= Exercise objective =
Scan the material for the word "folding" and copy each line where it occurs.

━━━ The records ━━━

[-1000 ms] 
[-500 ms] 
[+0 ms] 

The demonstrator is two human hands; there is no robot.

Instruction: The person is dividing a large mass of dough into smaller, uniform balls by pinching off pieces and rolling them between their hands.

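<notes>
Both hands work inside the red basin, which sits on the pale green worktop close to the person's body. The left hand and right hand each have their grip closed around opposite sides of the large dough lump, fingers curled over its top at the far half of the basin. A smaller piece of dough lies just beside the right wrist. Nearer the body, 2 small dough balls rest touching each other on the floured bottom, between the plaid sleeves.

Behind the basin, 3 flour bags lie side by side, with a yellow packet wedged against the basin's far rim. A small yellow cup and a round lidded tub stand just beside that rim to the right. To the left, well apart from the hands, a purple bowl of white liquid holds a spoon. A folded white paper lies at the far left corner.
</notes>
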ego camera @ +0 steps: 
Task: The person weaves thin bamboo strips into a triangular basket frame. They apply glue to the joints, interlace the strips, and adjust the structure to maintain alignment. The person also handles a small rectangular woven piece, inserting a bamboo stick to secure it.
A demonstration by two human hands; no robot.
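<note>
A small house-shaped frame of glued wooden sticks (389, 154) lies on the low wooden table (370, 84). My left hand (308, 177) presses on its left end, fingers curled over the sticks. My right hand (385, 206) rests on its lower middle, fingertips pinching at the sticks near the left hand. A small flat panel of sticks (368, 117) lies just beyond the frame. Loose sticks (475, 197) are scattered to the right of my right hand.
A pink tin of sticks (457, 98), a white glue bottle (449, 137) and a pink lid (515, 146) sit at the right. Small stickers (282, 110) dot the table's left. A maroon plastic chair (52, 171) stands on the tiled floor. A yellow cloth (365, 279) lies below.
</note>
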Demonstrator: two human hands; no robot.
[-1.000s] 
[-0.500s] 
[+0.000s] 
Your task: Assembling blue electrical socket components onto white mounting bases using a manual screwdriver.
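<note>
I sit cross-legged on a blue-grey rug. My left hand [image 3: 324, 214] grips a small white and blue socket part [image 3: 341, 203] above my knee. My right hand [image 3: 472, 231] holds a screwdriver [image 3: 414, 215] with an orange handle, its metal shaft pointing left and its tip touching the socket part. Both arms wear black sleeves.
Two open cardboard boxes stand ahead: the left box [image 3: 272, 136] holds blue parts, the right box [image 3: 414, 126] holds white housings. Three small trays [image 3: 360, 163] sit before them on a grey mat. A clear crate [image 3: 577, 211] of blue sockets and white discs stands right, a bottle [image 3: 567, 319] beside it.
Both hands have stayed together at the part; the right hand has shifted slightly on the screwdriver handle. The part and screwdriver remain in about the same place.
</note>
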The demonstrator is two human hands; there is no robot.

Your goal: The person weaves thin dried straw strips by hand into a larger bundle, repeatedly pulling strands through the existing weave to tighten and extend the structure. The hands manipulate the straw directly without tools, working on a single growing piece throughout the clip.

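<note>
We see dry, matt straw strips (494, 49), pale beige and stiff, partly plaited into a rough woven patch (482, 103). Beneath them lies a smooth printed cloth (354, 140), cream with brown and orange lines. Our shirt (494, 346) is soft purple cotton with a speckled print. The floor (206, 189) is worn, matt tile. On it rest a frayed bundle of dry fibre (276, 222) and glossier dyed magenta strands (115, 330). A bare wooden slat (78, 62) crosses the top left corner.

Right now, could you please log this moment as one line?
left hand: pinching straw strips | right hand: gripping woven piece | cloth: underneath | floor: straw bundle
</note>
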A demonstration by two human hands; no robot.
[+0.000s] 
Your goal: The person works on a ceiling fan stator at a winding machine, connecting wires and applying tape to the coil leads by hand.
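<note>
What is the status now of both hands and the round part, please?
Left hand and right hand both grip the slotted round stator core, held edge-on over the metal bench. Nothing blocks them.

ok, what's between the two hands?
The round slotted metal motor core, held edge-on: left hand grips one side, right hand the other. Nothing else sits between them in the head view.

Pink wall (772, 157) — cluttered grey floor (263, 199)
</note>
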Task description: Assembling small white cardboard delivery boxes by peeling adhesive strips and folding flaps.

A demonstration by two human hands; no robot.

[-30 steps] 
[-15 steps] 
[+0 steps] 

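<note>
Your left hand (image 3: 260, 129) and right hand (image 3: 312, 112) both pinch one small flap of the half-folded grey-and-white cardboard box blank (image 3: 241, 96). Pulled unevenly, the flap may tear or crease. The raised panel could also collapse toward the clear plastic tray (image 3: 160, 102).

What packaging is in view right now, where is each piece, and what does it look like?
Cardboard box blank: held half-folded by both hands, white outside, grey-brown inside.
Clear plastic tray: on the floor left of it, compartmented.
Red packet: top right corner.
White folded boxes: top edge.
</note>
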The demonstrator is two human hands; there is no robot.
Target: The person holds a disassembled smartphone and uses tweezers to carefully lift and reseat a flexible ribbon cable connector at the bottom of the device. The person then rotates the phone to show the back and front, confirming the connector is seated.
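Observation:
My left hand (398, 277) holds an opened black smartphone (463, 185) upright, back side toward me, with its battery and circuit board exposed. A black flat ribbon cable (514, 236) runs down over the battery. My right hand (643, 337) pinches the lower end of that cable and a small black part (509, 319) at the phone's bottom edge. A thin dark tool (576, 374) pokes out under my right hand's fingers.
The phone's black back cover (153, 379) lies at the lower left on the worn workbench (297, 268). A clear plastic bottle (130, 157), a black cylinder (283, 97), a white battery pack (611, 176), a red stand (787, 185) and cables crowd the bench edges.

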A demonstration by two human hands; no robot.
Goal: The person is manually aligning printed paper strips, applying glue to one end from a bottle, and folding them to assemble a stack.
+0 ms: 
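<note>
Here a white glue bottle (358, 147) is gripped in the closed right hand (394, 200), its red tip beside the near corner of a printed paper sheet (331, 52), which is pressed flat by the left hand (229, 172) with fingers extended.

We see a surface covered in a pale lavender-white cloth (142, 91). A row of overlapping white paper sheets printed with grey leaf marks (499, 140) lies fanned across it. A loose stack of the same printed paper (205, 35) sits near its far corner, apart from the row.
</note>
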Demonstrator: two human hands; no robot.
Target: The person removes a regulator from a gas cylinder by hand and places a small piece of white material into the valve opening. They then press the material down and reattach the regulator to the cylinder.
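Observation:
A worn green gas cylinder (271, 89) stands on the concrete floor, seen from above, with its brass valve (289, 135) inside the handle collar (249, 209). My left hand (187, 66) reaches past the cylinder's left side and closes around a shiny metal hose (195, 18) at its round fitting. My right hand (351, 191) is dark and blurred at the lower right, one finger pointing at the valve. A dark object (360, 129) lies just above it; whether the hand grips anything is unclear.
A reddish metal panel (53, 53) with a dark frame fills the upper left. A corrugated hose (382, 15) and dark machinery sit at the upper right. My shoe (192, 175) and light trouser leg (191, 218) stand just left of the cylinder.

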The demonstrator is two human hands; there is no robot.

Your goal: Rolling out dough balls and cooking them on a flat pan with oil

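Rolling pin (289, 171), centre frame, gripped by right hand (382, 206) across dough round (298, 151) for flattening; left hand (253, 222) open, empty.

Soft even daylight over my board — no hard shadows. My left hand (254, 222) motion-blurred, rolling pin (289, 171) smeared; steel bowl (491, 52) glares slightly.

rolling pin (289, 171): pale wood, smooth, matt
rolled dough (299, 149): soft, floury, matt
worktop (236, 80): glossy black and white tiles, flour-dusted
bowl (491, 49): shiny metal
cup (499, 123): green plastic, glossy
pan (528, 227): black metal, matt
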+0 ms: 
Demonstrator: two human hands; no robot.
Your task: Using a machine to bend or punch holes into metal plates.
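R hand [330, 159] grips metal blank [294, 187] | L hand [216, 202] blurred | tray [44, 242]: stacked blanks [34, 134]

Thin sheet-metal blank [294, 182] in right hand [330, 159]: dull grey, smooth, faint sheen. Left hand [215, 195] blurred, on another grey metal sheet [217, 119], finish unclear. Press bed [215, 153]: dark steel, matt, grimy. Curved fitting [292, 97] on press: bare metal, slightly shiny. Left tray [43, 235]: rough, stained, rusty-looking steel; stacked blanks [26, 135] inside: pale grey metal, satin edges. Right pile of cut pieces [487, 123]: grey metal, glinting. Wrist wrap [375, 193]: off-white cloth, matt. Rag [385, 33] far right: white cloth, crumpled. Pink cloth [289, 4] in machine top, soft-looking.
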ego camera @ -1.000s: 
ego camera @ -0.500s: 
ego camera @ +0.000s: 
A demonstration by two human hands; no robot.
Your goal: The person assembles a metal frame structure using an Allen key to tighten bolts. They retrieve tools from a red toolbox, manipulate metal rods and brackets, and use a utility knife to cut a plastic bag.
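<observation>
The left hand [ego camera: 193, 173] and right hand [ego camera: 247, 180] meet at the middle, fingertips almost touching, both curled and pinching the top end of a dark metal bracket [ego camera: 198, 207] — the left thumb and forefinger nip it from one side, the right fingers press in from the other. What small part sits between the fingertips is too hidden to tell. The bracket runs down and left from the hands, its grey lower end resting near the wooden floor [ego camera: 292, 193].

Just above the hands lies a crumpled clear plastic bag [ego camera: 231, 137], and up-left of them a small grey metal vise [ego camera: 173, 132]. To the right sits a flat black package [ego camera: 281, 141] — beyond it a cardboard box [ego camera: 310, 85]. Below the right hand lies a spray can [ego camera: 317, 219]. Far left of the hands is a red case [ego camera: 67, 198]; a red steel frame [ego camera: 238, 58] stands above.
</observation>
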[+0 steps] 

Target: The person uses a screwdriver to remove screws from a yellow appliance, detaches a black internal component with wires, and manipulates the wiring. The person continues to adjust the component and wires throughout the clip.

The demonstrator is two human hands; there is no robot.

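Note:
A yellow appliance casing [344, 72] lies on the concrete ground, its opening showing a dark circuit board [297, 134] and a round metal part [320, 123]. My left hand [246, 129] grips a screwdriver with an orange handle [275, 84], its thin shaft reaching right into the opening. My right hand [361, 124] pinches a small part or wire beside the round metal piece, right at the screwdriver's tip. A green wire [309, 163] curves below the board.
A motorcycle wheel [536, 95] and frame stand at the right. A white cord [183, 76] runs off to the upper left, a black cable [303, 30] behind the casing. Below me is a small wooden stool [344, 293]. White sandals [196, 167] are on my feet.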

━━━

= Output below =
Task description: Assembling small white cardboard delivery boxes by peeling adhesive strips and folding flaps.
Goal: The person is manually aligning printed paper strips, applying glue to one end from a bottle, and folding them to assemble a stack.

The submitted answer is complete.